Work request -> Count how many lines in the data hold the word "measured", and give that number alone.

[[ Given information, beginning ]]

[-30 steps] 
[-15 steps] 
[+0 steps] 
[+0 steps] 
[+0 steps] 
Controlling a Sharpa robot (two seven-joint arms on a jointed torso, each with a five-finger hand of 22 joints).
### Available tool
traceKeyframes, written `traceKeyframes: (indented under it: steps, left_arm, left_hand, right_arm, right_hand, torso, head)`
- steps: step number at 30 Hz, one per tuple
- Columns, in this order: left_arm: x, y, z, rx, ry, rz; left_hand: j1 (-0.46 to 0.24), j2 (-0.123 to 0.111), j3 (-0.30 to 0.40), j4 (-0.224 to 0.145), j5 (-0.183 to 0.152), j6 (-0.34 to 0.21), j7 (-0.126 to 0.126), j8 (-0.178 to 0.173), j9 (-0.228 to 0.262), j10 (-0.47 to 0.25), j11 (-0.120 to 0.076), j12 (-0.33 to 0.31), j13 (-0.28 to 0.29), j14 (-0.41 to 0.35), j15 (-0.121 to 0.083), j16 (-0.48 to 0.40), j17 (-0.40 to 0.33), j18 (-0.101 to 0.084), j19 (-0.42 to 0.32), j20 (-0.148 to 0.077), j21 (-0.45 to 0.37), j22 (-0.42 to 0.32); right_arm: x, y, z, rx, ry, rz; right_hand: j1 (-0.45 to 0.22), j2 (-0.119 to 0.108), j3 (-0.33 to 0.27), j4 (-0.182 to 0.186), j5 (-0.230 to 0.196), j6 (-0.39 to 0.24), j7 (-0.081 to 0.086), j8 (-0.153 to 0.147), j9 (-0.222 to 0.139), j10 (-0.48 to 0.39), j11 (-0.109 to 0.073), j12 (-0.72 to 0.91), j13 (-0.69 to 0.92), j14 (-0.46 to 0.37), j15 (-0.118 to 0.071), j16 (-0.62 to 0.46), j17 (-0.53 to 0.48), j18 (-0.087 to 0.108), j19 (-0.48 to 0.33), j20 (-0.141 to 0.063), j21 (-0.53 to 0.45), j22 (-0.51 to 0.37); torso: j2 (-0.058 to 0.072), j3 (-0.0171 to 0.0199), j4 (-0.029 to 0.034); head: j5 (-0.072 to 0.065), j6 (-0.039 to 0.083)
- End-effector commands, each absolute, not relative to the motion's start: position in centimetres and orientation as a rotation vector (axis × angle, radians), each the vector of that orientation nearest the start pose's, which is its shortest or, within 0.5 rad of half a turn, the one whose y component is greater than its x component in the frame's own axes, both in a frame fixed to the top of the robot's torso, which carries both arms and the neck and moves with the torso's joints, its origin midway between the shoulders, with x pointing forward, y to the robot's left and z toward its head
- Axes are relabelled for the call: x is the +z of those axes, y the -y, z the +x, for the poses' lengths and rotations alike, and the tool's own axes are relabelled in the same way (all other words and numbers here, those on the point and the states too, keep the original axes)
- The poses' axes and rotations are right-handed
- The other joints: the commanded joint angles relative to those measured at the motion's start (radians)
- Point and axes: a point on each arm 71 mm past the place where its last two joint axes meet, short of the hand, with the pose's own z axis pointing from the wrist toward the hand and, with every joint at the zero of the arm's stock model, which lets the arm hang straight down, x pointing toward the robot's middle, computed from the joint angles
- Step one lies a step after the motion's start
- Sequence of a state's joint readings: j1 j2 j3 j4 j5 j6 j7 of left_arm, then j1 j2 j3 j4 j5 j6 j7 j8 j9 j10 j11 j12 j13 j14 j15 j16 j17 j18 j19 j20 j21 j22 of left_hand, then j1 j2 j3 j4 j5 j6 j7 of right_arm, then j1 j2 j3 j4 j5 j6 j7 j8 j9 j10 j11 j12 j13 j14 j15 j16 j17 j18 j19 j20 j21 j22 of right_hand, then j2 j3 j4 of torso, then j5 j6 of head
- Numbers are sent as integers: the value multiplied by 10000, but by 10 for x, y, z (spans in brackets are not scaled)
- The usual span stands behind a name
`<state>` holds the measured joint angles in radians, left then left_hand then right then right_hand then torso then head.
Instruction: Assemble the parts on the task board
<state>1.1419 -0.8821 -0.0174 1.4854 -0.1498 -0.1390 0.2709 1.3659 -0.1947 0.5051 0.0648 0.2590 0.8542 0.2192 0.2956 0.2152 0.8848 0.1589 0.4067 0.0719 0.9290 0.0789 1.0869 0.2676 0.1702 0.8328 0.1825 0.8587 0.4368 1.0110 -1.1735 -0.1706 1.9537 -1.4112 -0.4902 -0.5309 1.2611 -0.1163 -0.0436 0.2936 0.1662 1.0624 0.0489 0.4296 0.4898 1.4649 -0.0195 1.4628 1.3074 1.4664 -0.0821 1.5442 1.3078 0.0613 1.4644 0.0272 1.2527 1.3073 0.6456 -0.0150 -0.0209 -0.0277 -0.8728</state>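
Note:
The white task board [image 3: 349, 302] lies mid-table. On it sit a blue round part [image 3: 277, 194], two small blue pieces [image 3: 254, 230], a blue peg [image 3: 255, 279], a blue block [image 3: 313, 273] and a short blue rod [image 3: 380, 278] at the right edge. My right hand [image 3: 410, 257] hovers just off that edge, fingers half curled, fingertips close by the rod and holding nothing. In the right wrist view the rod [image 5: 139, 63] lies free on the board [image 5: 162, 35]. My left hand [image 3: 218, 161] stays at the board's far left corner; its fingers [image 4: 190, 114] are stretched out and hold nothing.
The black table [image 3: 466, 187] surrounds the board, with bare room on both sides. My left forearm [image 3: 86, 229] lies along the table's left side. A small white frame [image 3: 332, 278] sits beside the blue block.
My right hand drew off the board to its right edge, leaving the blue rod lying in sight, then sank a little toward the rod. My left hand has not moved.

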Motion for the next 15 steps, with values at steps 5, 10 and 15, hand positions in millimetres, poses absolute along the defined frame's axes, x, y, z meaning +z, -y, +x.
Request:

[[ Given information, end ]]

Written solution -> 2